Keeping Up (Pagan) Appearances

My pagan home is a place called The Cauldron.  If you’ve not checked it out, you really should. (shameless plug)

The Cauldron (or TC, as we call it) is a perfect fit for me, being focused on discussion and debate rather than the spouting of fluffiness that “everybody knows”.  There’s a freedom there to ask questions that might not be accepted in other online fora.  Then again, this freedom is exactly what causes some people to decide, after a day or two, that the community is not for them.

You see, the TC community isn’t big on accepting things without question – as a whole, it believes that questioning leads to further knowledge.  Outward appearances aren’t taken at face value, especially when someone claiming to be a high priestess in an initiatory religious witchcraft tradition then posts questions about how to meditate.

(The above is just an example.  No forum members were intentionally harmed in the writing of this post.)

I’m honestly not sure why people pretend to be things they’re not when doing so pretty much leads to stagnating.  I understand how hard it can be to try to fit in to a group of people (I’ve social anxiety myself, so I really know!), but fitting in as a facsimile of yourself only leads to duplicity and lying to maintain your position.

There’s no need to pretend to be experienced in channeling when you don’t really know what it is.  There’s no need to toot your own horn about your tarot skills when the only readings you’ve done are for yourself…and you got your first deck two weeks ago.  There’s no need to pretend to be able to control the weather when your area is experiencing the worst drought since the 1800s.

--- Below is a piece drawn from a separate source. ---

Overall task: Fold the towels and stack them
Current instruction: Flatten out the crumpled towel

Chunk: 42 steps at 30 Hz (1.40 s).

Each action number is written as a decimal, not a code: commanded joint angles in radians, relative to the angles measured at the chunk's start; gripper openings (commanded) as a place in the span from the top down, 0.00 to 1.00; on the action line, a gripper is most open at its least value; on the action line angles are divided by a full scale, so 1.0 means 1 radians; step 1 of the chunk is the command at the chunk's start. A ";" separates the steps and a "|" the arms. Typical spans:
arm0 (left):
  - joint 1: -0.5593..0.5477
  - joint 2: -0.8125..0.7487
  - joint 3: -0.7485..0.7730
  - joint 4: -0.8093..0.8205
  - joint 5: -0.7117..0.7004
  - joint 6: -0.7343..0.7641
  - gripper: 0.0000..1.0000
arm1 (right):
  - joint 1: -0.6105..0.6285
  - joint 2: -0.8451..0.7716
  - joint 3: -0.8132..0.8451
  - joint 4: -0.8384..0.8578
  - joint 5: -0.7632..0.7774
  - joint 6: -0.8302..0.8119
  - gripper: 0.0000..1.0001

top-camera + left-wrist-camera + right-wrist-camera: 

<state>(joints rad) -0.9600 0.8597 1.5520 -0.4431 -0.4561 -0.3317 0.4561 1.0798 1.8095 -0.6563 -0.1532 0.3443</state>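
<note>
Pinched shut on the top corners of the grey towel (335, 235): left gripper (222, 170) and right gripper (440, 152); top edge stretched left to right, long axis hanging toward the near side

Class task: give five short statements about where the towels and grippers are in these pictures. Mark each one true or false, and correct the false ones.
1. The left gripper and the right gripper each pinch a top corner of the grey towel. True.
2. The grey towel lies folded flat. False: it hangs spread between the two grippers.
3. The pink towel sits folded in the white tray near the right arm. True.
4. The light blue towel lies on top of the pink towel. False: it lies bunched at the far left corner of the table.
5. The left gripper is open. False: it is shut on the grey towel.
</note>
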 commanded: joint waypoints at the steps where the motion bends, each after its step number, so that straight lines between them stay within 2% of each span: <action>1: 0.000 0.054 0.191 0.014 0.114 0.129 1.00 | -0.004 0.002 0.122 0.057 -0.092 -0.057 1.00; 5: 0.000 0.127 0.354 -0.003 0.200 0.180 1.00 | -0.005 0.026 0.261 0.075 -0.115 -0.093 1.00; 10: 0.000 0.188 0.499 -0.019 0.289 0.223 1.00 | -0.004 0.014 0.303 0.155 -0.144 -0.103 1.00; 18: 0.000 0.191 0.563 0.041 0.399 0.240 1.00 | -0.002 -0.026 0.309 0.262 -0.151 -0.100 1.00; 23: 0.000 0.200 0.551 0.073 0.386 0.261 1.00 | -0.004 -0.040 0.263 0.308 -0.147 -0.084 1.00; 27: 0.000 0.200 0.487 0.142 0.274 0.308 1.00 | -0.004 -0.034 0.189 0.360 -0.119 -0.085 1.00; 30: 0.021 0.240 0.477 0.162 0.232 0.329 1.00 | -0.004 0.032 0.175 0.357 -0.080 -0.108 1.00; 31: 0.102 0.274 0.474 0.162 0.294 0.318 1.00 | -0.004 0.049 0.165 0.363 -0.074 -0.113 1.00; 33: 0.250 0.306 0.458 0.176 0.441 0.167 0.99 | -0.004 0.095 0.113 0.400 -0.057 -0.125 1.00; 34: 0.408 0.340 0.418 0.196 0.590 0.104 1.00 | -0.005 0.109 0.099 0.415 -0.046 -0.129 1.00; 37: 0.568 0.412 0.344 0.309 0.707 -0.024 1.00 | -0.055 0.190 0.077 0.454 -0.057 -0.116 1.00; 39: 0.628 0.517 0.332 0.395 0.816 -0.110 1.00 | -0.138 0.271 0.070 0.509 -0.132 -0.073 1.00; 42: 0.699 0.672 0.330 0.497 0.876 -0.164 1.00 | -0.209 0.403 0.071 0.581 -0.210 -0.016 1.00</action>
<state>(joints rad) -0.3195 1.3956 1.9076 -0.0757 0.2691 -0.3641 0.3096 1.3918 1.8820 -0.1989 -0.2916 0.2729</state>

Now, no one’s perfect.  We’ve all padded our figurative resumes from time to time – and some of us have done it for no other reason than to be viewed in a certain light by others.  But, pretending experience when you’re really craving to learn about the subject at hand is just silly.  With this in mind, then, I offer the following advice:

(1) Don’t be afraid to ask questions.  If the responses you get questions rather than answers, think about what they say.  Answer them to the best of your ability, and then see how your answers affect the questions you asked in the first place.  Make adjustments as needed; even if you get some snark, it can be helpful.

(2) Don’t be afraid to admit you don’t know something.  There’s nothing wrong with knowledge gaps and the admission usually leads to useful information.

(3) Open yourself up to learn one new thing per day and remember: the day you stop learning is the day you die.


2 responses to “Keeping Up (Pagan) Appearances

  1. I think you’re spot on about TC. Though it is debate and discussion, there is also help if a body asks for it. I’ve learned much there and have a stack of reading I am amped about that has pretty much exclusively been suggested there or written by people who frequent TC.

    Another wonderful thing about the place IME is how hard the staff and active members try to be as inclusive as possible to people of all faiths even the undecided.

    I have been told and I do believe it is true that TC is a unique forum in terms of how people conduct themselves. I only lurked a bit around the web when I was searching for a place to learn and never really ran into the kind of whacky shenanigans I have since seen elsewhere.

    What struck me about TC then was the sheer depth and diversity of knowledge and willingness to share that just was not present elsewhere. I think that is one aspect of the place that may be intimidating to people, but I love it. What better way to learn than by reading from and interacting with people who have willingly and with gusto, done their homework and often the homework of scads of others? People from one path will take the effort to write long information packed posts to help a person of a different path. It’s a gem on the net.